In one study conducted in Chile, adults over 70 years of age were given a nutritional formula that contained both a probiotic and a prebiotic for four months prior to receiving a flu shot. (8) Elders supplemented with this formula experienced increased natural killer cell activity and no declines in T cell immunity after immunization in contrast to the vaccinated-placebo group. The elders receiving the probiotic/prebiotic formula also experienced fewer instances of the flu than the placebo group.
In another study, this time conducted in France, feeding a probiotic dairy drink containing Lactobacillus casei (paracasei) to nursing-home patients over the course of two flu seasons resulted in significant increases in influenza antibodies. (9)
In the second, and larger arm of this same study, not only were antibodies higher during the time the probiotic product was consumed, the effects were still noticeable five months after vaccination and three months after the probiotics were discontinued.
A Japanese study conducted during the flu season that ran between November 1, 2004 and March 31, 2005 found significantly higher natural killer cell and white blood cell immune activity in elderly patients who were supplemented with Bifidobacterium longum after vaccination. (10)
Between March 22nd and March 23rd, 2005, a flu outbreak hit the nursing home where this study was conducted. Although patients had received a flu shot early in the season, flu was confirmed in five patients in the placebo group. None in the probiotic group came down with it, however.
A fever outbreak was also noted during the study period. A total of eight patients in the placebo group developed a fever–five from the flu and two from an unknown origin–but only two subjects in the bifidobacteria group developed any fever.
The necessity for antibiotics was also lower in the probiotic group. Only two subjects in this group were prescribed antibiotics during the study period in contrast to seven in the placebo group.
One other fascinating finding from this Japanese trial was the increase of hematopoiesis in the group who received bifidobacteria. Hematopoiesis is the development of red blood cells. Failure to form red blood cells is a common cause of anemia in older people.
This finding is astonishing to me. This suggests that gut flora also control the production and health of red blood cells. These critters never cease to amaze me!

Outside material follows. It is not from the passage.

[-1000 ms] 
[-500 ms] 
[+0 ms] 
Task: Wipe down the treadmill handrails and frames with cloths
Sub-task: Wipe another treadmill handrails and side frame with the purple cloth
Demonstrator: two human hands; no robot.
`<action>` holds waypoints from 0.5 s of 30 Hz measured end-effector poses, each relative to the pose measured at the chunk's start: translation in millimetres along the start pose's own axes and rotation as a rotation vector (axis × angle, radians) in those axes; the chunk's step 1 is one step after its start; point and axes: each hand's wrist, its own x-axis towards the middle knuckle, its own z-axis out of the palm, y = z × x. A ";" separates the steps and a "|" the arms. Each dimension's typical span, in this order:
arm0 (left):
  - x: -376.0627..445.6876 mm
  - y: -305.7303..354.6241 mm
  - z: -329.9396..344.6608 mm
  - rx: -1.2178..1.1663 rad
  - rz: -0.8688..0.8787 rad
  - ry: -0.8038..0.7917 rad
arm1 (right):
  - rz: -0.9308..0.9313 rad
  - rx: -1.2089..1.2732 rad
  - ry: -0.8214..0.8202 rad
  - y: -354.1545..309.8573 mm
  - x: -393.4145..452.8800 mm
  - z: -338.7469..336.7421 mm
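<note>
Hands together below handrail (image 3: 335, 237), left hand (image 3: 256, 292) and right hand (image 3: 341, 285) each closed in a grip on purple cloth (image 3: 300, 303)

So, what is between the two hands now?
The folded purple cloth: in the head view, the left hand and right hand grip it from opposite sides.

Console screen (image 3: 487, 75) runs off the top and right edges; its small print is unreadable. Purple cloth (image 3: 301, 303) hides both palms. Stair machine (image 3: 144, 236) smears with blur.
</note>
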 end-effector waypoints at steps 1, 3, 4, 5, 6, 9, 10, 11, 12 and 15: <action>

A 2007 Spanish study also showed increases in resistance to the flu. (11) This double-blind, placebo-controlled trial was conducted in a non-elderly, adult population. Lactobacillus fermentum was the strain tested here. Probiotics were administered two weeks before and two weeks after the flu vaccine was administered.
The treatment group experienced higher natural killer cell and T-helper cell activity. Increased antibodies to influenza were also noted along with lower rates of flu infection a full five months after vaccination.
In the United States, a small pilot study showed similar effects when lactobacillus and inulin were administered to a treatment group right after immunization with a live attenuated flu vaccine. (12) However, of the three viral strains, only antibodies to the H3N2 strain were significantly elevated in the probiotic group as compared to the placebo cohort.
One big problem I have with this study is that the placebo capsule contained inulin. This would increase bifidobacteria colonies in the control group. While great for the placebo group, this is not the way to design a placebo or compare levels of antibody production between groups.
So what’s the take-home message here?
Well, if you want to increase the effectiveness of the flu vaccine and likely boost your immune system, taking probiotics appears to be quite effective. This is especially true for those over 60 years of age whose immune systems are less able to form antibodies to a flu shot at levels sufficient enough to protect them completely throughout an entire season.